In the UK, BGS scientists are building on our previous work and measuring methane concentrations in groundwater in a range of aquifers before any shale gas development gets underway. This will provide a baseline against which any future environmental changes can be assessed, and will enable informed management decisions to be taken.

The methane baseline is therefore defined for this project as the current background range of methane concentrations in UK groundwaters before any significant exploitation of unconventional hydrocarbons, such as shale gas, takes place.

The measured methane may not necessarily originate naturally from geological sources — in some cases it may have been produced or released because of human activities such as coal mining or landfill operations.

UK baseline survey

The BGS already has some information on methane in groundwaters for a number of UK aquifers, collected since the 1980s. The current survey began in 2012, with initial sampling campaigns in aquifers in Lancashire and Cheshire; south Wales; and Hampshire, E and W Sussex and Kent.

The work will continue with sampling in Northern Ireland, Northumberland and Yorkshire. These areas have been selected as they have been identified as areas underlain by potential shale gas resources (DECC, 2010 3.5 MB pdf).

Fieldwork and sampling

Measuring unstable parameters with field meters while sampling groundwater.

Collecting groundwater samples for methane analysis is straightforward providing certain precautions are undertaken.

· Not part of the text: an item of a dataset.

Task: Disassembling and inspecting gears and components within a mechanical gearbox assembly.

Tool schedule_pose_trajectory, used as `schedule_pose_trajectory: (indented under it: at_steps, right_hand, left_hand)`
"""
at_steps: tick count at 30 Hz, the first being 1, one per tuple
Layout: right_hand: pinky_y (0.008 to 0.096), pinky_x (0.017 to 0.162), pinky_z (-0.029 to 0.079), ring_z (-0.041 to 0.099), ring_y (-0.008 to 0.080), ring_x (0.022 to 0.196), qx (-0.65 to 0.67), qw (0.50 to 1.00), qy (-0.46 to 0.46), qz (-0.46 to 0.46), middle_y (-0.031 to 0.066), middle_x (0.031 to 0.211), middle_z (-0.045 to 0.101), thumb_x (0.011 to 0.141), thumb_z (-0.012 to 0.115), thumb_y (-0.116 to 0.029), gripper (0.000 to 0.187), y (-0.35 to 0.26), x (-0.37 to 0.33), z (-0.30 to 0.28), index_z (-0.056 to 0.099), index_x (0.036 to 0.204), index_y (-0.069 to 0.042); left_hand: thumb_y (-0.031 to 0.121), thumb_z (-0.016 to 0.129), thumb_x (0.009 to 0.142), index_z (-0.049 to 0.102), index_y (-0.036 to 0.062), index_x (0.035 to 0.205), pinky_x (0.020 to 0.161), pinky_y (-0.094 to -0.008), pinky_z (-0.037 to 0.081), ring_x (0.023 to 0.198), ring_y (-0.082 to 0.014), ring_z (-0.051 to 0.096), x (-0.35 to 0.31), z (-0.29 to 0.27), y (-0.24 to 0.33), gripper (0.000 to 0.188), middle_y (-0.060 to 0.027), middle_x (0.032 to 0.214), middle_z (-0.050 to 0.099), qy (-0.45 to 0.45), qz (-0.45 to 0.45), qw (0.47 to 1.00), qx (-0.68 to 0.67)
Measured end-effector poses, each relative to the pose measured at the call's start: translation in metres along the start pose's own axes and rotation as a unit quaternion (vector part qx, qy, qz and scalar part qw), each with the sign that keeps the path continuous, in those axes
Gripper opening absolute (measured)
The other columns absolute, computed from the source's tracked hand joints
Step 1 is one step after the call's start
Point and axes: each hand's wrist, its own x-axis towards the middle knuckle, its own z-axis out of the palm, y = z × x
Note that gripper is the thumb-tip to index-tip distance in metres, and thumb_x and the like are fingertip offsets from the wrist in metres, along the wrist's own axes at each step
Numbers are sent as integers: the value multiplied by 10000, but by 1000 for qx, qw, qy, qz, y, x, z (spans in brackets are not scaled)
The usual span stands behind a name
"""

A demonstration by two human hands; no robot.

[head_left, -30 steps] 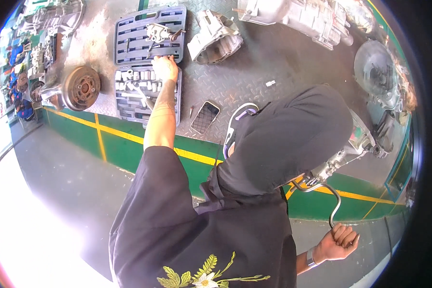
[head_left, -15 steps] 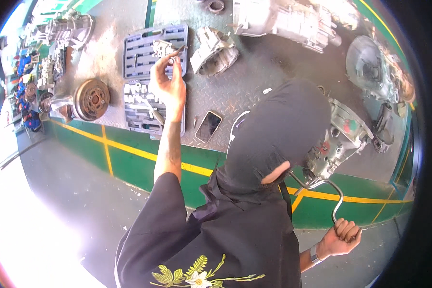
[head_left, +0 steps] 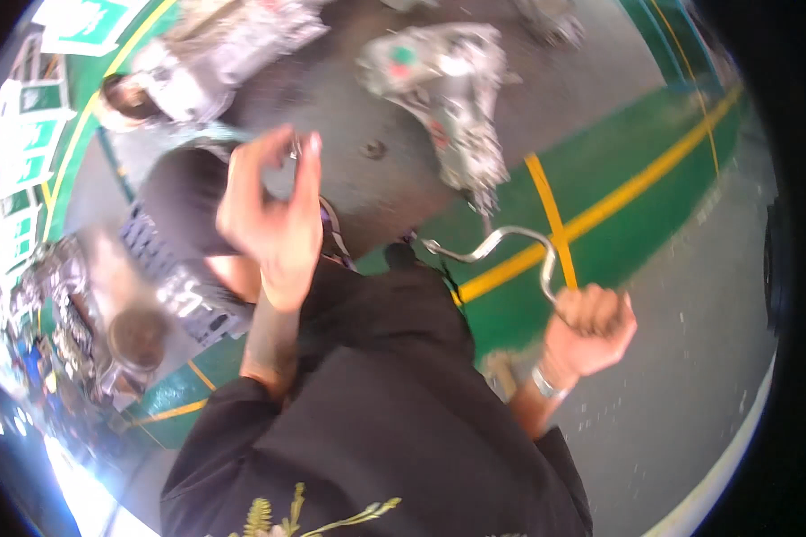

To get an accurate concentration measurement, groundwater has to be sampled before it comes into contact with air so that no gas can escape. This means collecting a sample directly from a pumped borehole, by attaching a hose with an airtight connection at the top of the borehole before the pumped water enters a storage tank or is treated in any way.

Special containers are used to preserve the sample until it reaches the laboratory. In addition to sampling for dissolved methane, a number of chemical parameters are measured in the field (e.g. groundwater temperature, dissolved oxygen, and redox potential) and samples are collected for laboratory analysis of a broader range of chemical parameters.

Other web pages provide further information on the UK BGS baseline groundwater chemistry programme.

Sampling dissolved gases (including methane) in groundwater: the metal sample container is attached to plastic sampling tubes through which water flows, to ensure an air-tight connection.
MSamples collected for lab analysis of dissolved gases (including methane), dissolved organic carbon and ionic content


To find suitable boreholes, BGS greatly appreciates the support provided by the Environment Agency, Natural Resources Wales, water utilities and other private borehole owners such as farms and golf courses.

Results and references

Initial results (June 2013) from the new survey and summary of existing data.

Results from previous BGS methane surveys have been published in papers and reports that are available from the BGS website. Some of the references are shown below.

Gooddy, D, and Darling, W G.  2005.  The potential for methane emissions from groundwaters of the UK.  Science of the Total Environment, 339. 117–126.

Darling, W G, and Gooddy, D C.  2006.  The hydrogeochemistry of methane: evidence from English groundwaters.  Chemical Geology, 229 (4). 293–312.

Ó Dochartaigh, B E, Smedley, P L, MacDonald, A M, Darling, W G, and Homoncik, S.  2011.  Baseline Scotland: groundwater chemistry of the Carboniferous sedimentary aquifers of the Midland Valley.  British Geological Survey Open Report OR/11/021. 91pp.